Why AI Agent Swarms Keep Failing: The Missing Coordination Layer Holding Back the Entire Industry

Google

Lou Bichard, Field CTO at Ona, presented “The Missing Primitive for Agent Swarms” at AI Engineer Europe, arguing that the AI industry lacks a critical coordination layer for managing multi-agent systems. While runtimes, triggers, and orchestration are largely solved problems, Bichard identified coordination as the key missing element. He proposed state machines as a structured solution for defining agent interactions and advocated for packaging workflows as CLI tools to enable better composability and version control in automated software development pipelines.

In-Depth:


Lou Bichard, Field CTO at Ona, presented “The Missing Primitive for Agent Swarms” at AI Engineer Europe.

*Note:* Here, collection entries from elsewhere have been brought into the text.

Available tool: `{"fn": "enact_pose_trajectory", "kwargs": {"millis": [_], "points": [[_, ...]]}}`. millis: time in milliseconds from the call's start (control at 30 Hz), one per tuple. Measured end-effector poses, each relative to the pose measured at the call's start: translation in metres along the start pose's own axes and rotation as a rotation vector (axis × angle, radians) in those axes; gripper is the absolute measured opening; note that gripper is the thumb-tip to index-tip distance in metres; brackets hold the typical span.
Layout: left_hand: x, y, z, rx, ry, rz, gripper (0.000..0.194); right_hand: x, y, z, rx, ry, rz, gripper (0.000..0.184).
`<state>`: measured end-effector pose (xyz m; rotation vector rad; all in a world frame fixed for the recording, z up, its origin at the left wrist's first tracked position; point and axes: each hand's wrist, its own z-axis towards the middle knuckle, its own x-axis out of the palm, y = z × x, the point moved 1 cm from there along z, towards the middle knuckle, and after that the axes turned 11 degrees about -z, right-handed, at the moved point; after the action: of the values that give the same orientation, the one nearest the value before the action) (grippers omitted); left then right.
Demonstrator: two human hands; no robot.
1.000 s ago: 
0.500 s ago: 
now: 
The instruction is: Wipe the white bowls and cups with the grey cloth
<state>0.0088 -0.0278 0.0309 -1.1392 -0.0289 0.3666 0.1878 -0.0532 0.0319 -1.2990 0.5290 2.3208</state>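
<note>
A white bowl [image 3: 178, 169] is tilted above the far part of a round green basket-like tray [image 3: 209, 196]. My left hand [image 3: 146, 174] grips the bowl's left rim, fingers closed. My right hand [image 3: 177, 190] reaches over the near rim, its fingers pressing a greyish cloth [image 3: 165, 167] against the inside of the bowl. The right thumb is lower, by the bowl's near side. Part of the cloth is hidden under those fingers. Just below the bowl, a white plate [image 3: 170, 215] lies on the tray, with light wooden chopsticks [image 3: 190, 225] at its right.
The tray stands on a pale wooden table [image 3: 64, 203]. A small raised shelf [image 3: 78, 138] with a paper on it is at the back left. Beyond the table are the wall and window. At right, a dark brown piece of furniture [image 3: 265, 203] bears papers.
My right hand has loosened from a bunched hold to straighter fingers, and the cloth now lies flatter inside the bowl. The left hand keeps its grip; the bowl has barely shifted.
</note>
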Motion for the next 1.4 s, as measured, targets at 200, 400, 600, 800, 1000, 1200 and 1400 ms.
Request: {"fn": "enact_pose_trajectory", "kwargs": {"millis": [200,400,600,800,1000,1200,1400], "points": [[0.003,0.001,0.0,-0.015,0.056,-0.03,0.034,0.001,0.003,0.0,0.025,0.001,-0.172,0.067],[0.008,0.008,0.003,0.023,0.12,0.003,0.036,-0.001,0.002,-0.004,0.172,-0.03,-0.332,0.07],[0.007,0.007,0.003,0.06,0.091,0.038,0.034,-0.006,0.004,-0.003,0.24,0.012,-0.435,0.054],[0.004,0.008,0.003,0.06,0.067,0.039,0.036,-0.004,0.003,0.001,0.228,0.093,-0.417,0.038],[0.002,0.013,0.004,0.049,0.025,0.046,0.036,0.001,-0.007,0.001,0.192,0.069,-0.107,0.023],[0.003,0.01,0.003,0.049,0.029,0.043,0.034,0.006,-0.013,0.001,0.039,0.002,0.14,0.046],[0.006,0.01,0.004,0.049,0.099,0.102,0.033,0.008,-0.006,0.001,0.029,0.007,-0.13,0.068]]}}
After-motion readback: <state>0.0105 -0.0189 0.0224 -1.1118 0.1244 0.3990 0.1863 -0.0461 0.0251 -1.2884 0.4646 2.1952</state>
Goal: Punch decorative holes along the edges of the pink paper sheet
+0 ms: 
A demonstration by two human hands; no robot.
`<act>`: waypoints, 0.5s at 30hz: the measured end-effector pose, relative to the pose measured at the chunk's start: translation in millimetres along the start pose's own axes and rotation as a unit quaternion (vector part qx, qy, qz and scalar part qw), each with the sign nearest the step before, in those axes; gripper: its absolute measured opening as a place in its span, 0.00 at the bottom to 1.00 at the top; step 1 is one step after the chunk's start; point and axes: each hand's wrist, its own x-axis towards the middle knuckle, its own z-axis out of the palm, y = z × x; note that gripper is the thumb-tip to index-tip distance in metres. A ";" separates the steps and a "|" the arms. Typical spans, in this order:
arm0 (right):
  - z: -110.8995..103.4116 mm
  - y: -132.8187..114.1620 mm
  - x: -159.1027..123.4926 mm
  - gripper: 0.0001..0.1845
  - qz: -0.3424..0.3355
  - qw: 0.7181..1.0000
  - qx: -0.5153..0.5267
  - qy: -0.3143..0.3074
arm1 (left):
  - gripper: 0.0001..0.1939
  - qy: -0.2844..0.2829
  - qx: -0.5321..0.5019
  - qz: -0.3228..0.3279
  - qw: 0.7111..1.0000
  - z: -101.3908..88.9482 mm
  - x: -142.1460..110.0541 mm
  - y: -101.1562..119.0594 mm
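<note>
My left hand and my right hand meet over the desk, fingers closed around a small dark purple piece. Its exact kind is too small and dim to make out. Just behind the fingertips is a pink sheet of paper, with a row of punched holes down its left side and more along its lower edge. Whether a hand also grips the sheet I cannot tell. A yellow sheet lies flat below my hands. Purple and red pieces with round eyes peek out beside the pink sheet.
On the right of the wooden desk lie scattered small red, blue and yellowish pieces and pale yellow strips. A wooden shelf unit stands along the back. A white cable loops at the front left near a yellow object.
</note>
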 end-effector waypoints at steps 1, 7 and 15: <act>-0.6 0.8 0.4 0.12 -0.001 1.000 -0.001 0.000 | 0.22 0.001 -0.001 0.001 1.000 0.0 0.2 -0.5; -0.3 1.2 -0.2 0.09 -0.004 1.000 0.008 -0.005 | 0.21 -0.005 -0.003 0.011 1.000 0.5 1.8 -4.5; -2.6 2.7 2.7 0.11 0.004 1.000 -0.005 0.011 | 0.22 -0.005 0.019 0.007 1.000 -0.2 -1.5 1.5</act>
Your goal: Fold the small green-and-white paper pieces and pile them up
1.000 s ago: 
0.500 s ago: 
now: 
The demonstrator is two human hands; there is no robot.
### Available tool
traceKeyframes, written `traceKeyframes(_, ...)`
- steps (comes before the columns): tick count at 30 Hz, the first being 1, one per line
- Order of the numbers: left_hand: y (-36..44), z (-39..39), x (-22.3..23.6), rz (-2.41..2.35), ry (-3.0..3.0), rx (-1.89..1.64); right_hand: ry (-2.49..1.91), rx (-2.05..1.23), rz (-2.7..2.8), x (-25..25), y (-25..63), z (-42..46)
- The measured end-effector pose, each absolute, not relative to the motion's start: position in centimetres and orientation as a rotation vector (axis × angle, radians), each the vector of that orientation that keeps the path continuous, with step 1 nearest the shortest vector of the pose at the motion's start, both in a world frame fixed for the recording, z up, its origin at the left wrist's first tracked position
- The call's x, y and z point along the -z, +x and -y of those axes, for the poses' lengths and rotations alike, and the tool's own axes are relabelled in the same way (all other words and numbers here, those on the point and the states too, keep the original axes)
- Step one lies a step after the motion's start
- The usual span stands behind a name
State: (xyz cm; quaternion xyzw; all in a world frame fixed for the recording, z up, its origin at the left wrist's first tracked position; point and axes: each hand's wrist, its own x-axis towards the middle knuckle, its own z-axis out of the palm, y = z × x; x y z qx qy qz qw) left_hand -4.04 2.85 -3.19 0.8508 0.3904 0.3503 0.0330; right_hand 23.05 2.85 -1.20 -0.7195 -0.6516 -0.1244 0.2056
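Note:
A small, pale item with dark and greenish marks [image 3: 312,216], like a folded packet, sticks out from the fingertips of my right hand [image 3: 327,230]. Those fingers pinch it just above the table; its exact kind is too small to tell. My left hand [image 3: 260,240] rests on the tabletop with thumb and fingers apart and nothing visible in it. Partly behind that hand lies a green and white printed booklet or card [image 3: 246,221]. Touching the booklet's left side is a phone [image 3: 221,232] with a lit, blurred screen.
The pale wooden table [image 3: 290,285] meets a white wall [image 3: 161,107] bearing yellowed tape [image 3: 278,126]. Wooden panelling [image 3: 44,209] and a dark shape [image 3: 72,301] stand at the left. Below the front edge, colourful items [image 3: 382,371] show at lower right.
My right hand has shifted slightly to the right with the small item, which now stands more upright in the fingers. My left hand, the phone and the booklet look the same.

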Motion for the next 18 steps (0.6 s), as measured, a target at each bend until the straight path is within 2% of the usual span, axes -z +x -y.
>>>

Bichard discussed the challenges and solutions in building software factories powered by AI agents. He highlighted the required for better coordination mechanisms to manage the complex interactions and workflows inherent in agent swarms.

Lou Bichard on Agent Swarms and the Missing Primitive - AI Engineer

Lou Bichard on Agent Swarms and the Missing Primitive — from AI Engineer

Visual TL;DR. Software Factories Vision applys AI Agent Swarms. AI Agent Swarms creates Coordination Problem. Coordination Problem due to Missing Primitive. Missing Primitive requireds State Machines. Missing Primitive future CLI Tools. Missing Primitive solves Improved Orchestration.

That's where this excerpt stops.